HB MÜNCHEN. Der angeschlagene Immobilienfinanzierer Hypo Real Estate kann zu seiner Stabilisierung auf weitere staatliche Bürgschaften über 20 Mrd. Euro zurückgreifen. Der Rettungsfonds für die Bankenbranche gewähre der Bank Garantien in diesem Umfang zur Stärkung der Liquidität, teilte die Bank am Freitagabend in München mit. Die HRE war im Zuge der Finanzkrise in eine existenzielle Notlage geraten. Sie ist deshalb auf massive Unterstützung aus dem Rettungspaket des Bundes angewiesen.
Mit den Garantien könnten kurzfristig fällige Schuldverschreibungen (Laufzeit bis 15. Januar) besichert werden, hieß es. Die Vereinbarung sei ein Ergebnis der weiter andauernden Gespräche mit dem Rettungsfonds SoFFin „über die Gewährung längerfristiger und umfassender Maßnahmen zur Liquiditäts- und Kapitalunterstützung der Gruppe“.
Der krisengeschüttelte Immobilienfinanzierer hatte im dritten Quartal einen Verlust von 3,1 Mrd. Euro eingefahren. Erst vor wenigen Tagen gab die Bank bekannt, dass nahezu der gesamte Aufsichtsrat ausgetauscht wird. Der neue Vorstandschef Axel Wieandt will mit einem radikalen Umbau den Konzern vor dem Untergang retten.

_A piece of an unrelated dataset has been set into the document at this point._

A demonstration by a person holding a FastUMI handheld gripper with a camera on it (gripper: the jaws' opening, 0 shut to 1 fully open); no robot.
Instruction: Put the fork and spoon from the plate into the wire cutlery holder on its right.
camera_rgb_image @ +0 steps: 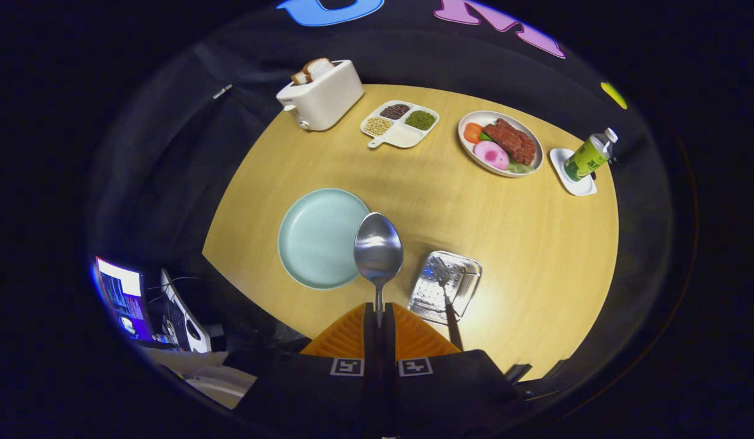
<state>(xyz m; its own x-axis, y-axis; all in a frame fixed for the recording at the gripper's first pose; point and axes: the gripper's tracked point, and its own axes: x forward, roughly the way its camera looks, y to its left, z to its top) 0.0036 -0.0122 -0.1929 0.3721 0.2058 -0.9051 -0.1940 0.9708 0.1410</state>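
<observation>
Above the round wooden table (523, 244), the gripper (379, 320) is closed tight on the thin handle of a shiny metal spoon (378, 247); both fingers press the handle; spoon's long axis runs straight ahead of the fingers, oval bowl pointing away, overlapping the right edge of the smooth pale-green round plate (319, 238); wire cutlery holder (445, 285), a rectangular mesh basket, sits just right of the fingers; fork (445, 289) already stands inside it, handle sticking out toward the camera; beyond: boxy white toaster (322, 97) with bread, divided tray (400, 124) of beans, oval dish (501, 143) of food, bottle (590, 155) on a small white saucer.
</observation>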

Die Liquiditätskrise bedrohe noch immer die Existenz der Gruppe, hatte Wieandt erklärt. Die Umstrukturierung werde allen Beteiligten schwierige Entscheidungen abverlangen. Einzelheiten hatte der HRE- Chef nicht genannt und auch offengelassen, ob es zu einem Stellenabbau kommen wird.